Ulrich married three times and had four children: a daughter named Kirsten from his first marriage with Karen Rigmor Larsen, a son (outside marriage with Tyra Liser) named Arne Erlandsen (1917 - 1988) and two sons with his second wife Ulla Meyer, also a tennis player and Danish champion. Their sons, Jørgen Ulrich and Torben Ulrich, became tennis players as well and were Davis Cup representatives. He married the third time to Rigmor Alvilda Landgreen. Einer Ulrich was also the grandfather of Metallica drummer Lars Ulrich, Torben's son.

===During World War II===
After the Nazi occupation of Denmark in 1940 the family decided to stay in the country despite the Jewish origin of Ulrich's then-wife Ulla. The turning point was the year 1943 when they were informed of the Nazis' intent to "purge" the Danish protectorate as well. This rumor was strengthened by the deportation of the Danish police in 1943. In October the same year to prevent being arrested Einer used his ties to the Swedish King King Gustav V, a recurring sparring and doubles tennis partner of his, to send his wife and two sons to Sweden in secret.
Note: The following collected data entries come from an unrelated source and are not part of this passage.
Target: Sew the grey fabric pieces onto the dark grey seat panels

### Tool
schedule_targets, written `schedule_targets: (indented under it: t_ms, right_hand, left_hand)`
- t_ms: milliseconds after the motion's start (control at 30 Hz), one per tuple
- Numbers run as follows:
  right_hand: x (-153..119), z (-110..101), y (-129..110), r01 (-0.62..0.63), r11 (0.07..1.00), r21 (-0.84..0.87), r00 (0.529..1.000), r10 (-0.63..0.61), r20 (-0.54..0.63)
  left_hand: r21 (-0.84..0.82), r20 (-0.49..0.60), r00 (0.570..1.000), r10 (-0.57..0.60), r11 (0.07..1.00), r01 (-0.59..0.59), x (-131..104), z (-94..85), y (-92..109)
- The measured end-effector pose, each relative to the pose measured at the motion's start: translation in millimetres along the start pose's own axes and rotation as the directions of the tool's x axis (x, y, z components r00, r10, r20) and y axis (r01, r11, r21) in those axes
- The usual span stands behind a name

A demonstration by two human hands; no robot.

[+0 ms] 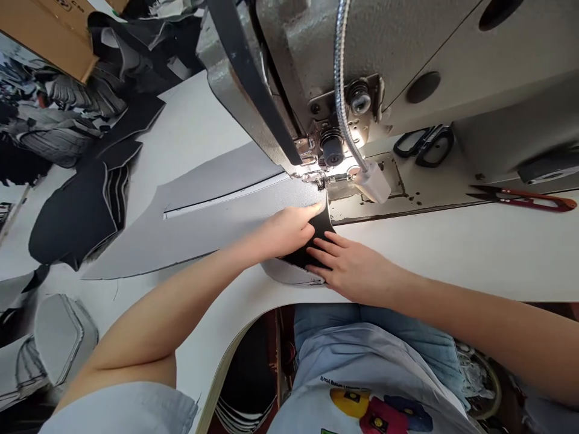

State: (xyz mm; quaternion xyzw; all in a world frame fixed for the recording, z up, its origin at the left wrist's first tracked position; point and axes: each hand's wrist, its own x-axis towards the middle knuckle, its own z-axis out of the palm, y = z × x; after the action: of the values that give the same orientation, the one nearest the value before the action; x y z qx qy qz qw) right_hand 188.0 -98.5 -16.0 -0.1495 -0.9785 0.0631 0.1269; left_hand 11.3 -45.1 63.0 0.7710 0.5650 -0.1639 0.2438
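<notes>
A large grey fabric piece [217,223] with a white-edged slit lies on the white table, its right end under the needle area of a sewing machine [321,175]. My left hand [289,231] presses on the fabric just below the needle, index finger stretched and the other fingers curled under. Beside it, my right hand [350,265] lies with fingers spread on the black underside [307,247] of a folded part. A grey curved edge [292,274] of that part shows near the table's front edge.
Black-handled scissors [425,146] lie on the machine bed, and red thread snips [525,198] on the right. Stacked black pieces [75,211] and grey pieces [61,337] are at left. A cardboard box [49,33] stands at the upper left. The table edge [235,337] curves inward.
</notes>
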Motion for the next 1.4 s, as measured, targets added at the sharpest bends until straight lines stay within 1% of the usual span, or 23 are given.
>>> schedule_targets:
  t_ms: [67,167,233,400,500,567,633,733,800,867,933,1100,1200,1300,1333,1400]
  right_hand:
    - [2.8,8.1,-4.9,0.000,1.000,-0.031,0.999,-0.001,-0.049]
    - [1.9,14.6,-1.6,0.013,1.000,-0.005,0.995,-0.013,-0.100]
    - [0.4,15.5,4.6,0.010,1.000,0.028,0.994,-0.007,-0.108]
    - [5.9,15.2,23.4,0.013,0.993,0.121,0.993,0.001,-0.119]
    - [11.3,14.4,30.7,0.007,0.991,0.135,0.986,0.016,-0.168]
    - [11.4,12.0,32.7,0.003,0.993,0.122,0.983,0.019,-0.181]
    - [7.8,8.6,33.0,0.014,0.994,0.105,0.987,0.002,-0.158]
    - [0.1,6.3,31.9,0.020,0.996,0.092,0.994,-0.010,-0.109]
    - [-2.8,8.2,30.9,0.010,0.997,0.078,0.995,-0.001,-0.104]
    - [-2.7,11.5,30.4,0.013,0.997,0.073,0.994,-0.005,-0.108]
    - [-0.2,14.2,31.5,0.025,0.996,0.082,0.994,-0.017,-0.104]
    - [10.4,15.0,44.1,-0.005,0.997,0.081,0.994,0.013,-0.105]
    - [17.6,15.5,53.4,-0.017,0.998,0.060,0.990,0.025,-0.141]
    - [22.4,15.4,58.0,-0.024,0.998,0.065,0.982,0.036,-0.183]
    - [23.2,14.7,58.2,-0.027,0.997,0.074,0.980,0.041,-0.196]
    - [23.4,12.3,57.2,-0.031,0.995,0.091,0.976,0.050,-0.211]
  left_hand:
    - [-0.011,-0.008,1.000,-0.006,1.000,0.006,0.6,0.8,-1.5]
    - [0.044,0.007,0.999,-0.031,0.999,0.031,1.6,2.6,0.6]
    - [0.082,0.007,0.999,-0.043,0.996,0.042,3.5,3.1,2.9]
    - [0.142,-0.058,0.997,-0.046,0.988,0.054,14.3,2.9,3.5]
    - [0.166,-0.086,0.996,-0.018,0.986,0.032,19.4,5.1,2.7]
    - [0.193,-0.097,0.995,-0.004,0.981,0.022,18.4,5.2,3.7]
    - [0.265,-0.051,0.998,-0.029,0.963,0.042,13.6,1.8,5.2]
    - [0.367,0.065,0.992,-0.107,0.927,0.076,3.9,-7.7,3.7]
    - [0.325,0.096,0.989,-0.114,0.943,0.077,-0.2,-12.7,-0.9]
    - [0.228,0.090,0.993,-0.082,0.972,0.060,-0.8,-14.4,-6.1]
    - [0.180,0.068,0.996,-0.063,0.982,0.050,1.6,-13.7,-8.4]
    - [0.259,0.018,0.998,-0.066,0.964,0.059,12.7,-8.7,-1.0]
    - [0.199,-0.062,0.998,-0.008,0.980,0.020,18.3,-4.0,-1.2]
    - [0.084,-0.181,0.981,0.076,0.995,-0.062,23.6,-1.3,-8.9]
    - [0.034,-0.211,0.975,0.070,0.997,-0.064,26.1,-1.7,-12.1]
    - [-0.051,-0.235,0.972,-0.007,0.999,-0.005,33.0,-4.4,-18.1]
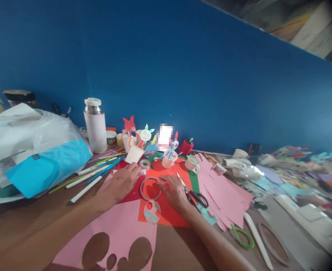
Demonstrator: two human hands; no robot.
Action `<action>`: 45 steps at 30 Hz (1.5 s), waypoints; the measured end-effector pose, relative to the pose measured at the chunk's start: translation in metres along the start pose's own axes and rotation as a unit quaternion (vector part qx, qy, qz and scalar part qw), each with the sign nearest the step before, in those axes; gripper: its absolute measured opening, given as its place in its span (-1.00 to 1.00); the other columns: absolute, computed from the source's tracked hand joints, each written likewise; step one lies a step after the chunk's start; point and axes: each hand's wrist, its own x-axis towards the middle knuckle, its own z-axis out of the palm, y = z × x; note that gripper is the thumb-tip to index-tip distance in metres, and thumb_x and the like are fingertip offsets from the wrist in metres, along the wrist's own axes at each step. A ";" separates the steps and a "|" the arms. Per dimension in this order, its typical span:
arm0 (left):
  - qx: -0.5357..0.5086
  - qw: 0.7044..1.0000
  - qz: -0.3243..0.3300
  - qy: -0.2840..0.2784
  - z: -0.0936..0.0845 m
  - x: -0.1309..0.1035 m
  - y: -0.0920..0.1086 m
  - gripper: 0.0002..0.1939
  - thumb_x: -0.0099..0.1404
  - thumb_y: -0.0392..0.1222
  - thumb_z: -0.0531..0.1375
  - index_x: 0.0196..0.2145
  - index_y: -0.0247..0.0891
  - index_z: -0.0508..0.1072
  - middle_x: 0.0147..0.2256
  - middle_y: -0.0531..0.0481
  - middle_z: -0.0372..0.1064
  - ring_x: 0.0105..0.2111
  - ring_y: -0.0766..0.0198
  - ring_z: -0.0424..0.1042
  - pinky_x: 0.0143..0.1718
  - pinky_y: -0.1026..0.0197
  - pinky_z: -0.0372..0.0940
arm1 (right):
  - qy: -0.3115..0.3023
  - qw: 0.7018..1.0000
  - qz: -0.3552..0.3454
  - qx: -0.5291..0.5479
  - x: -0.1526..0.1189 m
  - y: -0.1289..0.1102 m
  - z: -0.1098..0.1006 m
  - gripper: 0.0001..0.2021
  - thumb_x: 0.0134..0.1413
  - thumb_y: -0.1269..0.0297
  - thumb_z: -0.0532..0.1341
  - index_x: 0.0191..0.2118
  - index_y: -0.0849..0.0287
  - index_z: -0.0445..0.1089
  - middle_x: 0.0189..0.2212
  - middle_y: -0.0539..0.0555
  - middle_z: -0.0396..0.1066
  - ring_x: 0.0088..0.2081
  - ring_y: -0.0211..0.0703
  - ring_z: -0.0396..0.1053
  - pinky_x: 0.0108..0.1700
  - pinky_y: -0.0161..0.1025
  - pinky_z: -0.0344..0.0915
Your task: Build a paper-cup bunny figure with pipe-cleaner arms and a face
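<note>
My left hand [124, 180] is closed, its fingers bent downward over red paper [129, 195]. A short white tube [142, 172] pokes out at its fingertips; the rest is hidden. At the right edge of a thin grey ring [150, 188], my right hand [175, 191] has its thumb and fingertips on the rim. Orange paper [179, 218] lies beneath the ring. Just below it is a round, clear disc [152, 211] with red and pale green patches. Black-handled scissors [195, 196] lie right beside my right hand. A white paper cup [134, 154] tilts behind my left hand.
Pink paper with cut-out holes [126, 222] lies in front. Markers [85, 190] and a white flask [95, 126] are at the left, near a plastic bag [47, 131]. Cups with paper animal faces [146, 134] stand behind. Pink sheets [225, 192] and craft scraps [295, 165] lie right.
</note>
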 end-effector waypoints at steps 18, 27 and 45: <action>-0.660 0.689 -0.296 0.028 -0.003 0.005 0.025 -0.82 0.08 -0.13 0.19 -0.37 -0.26 0.37 -0.54 -0.01 0.40 -0.48 0.16 0.43 -0.53 0.15 0.32 | -0.025 0.951 0.139 0.274 0.001 -0.024 -0.009 -0.88 -0.01 0.31 0.15 -0.31 0.18 0.34 -0.39 0.01 0.41 -0.33 -0.24 0.36 -0.28 -0.32 0.26; -0.692 0.672 -0.262 0.029 0.000 0.002 0.027 -0.84 0.08 -0.14 0.19 -0.35 -0.23 0.36 -0.49 0.03 0.42 -0.51 0.21 0.42 -0.49 0.11 0.33 | -0.021 0.964 0.118 0.237 0.001 -0.023 -0.008 -0.91 -0.02 0.36 0.14 -0.33 0.17 0.34 -0.41 0.01 0.41 -0.36 -0.23 0.35 -0.27 -0.31 0.24; -0.683 0.672 -0.287 0.005 0.002 -0.002 0.033 -0.82 0.04 -0.11 0.21 -0.41 -0.24 0.34 -0.51 0.06 0.43 -0.47 0.19 0.44 -0.54 0.20 0.32 | -0.022 0.980 0.093 0.175 -0.004 -0.019 -0.003 -0.86 -0.01 0.33 0.15 -0.26 0.13 0.35 -0.39 0.00 0.42 -0.34 -0.20 0.33 -0.26 -0.28 0.22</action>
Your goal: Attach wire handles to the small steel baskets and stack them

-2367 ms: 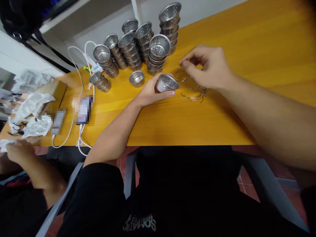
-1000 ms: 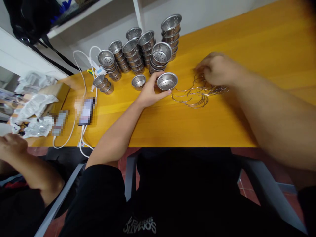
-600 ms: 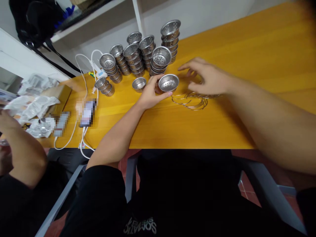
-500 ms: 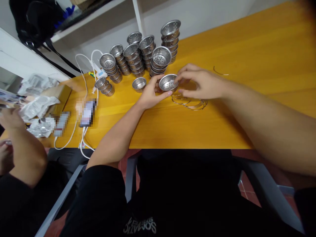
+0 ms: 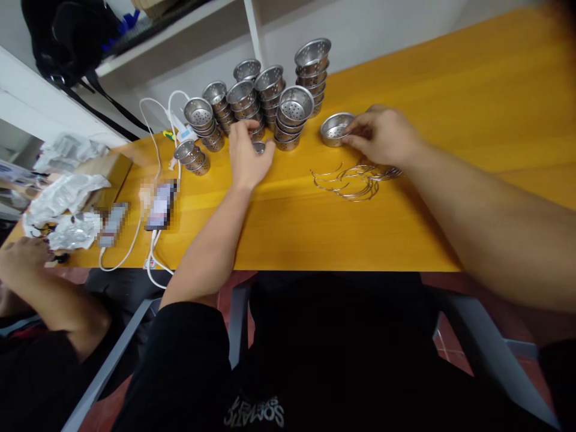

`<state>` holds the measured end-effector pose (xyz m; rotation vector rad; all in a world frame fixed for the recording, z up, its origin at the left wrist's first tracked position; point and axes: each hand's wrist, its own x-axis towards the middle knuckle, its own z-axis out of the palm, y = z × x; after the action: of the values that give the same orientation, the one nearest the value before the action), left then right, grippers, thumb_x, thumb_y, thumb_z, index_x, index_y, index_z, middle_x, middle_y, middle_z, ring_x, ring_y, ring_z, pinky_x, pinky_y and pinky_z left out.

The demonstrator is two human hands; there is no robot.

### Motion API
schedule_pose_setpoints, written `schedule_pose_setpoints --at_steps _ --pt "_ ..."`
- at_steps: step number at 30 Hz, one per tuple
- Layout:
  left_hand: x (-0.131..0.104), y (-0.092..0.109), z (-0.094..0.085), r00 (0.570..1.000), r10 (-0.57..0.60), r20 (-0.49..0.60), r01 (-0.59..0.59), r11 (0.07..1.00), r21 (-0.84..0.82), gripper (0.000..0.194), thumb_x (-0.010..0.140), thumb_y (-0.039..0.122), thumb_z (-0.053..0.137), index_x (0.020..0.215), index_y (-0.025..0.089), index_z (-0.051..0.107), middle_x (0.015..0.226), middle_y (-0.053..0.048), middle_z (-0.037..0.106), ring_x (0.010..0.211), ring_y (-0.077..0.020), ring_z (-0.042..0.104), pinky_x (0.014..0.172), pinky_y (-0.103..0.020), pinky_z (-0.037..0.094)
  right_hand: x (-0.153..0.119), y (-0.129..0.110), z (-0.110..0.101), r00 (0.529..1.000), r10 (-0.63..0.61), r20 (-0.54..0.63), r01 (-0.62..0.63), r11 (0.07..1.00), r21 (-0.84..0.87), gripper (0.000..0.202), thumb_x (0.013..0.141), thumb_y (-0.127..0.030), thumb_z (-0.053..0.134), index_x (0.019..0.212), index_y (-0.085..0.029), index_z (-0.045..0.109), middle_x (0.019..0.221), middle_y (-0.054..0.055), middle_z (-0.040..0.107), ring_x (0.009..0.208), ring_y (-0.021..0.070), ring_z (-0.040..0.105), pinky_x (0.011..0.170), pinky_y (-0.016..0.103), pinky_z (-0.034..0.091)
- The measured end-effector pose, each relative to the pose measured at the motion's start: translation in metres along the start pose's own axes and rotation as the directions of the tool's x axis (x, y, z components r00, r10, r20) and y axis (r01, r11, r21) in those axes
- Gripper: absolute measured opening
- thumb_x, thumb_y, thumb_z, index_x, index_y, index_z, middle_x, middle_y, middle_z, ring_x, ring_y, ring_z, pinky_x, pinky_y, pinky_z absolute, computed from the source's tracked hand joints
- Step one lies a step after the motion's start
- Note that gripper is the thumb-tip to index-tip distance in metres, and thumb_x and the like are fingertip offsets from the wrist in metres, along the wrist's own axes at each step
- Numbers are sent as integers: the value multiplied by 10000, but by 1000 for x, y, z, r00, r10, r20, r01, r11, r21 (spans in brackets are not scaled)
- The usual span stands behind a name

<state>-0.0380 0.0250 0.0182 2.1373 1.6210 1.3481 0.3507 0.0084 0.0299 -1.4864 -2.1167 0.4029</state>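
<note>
My right hand (image 5: 375,135) pinches the rim of a shallow perforated metal strainer basket (image 5: 335,130), on or just above the table right of the stacks. My left hand (image 5: 249,155) reaches around a second strainer basket (image 5: 258,147), thumb and fingers apart; the hand covers most of that basket. Whether the left fingers touch it I cannot tell. Several curved metal wires (image 5: 360,183) lie in a loose pile in front of my right hand. Behind both hands stand stacks of similar baskets (image 5: 294,108).
A phone (image 5: 162,204) with white cables (image 5: 155,162) lies to the left, near a smaller stack of baskets (image 5: 191,157). Plastic bags (image 5: 74,192) and a co-worker's arm (image 5: 58,294) are at the far left. A shelf (image 5: 171,36) runs along the back.
My left hand has let go of the strainer basket and moved left to the second one. My right hand has carried the first basket right and back, uncovering more of the wires.
</note>
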Motion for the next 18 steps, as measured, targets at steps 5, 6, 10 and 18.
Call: schedule_pose_setpoints --at_steps 5,6,10,18 --pt "1 -27 -10 985 -167 -42 170 982 86 866 822 459 1183 1453 291 614 1697 -222 713 1837 -529 569 1645 -802 375 -1 -7 5 999 -26 33 27 999 -39 381 1202 -343 749 1520 -204 907 1447 230 893 1279 422 864 1278 579 691" --pt "1 -32 -10 982 -189 -30 191 978 81 901 788 447 1202 1446 293 607 1703 -225 718 1849 -537 561 1647 -815 370 -1 -9 5 999 -30 39 31 999 -34 416 1199 -323 734 1569 -214 888 1478 216 899 1319 424 867 1297 576 688" --pt "-1 -47 -7 960 -275 57 272 961 54 1041 672 467 1269 1443 300 590 1708 -232 753 1837 -572 582 1622 -878 381 -5 -15 -8 999 18 27 -18 1000 -16 609 1195 -204 644 1787 -134 770 1583 233 887 1469 426 860 1372 547 658" --pt "3 -14 -7 999 10 38 -10 1000 -18 1136 959 672 1117 1796 324 434 1934 -207 583 1888 -433 584 1669 -639 417 2 42 -45 973 133 189 -45 912 -409 578 1034 -563 1012 1476 -195 948 1607 318 839 1462 605 848 1220 734 683"
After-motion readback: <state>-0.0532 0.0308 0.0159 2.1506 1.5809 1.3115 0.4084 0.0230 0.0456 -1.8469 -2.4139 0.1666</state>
His family along with a group of other Jewish refugees were transported on a fishing boat by human traffickers across the Øresund strait when they were caught on the sea by the Germans. Shots were fired, the passengers jumped into the water and scattered. They were pulled aboard by the Nazis and taken into custody in Elsinore and then to a local camp. Einer made his way there, cleared up the situation with the German authorities, and convinced them to free his family. About six weeks later they decided to give the escape a second chance and this time they made it to Sweden with the help of probably-bribed customs officers. Einer joined them some time later with the help of tennis player Marcus Wallenberg Jr. of Sweden. After the war they moved back to Denmark.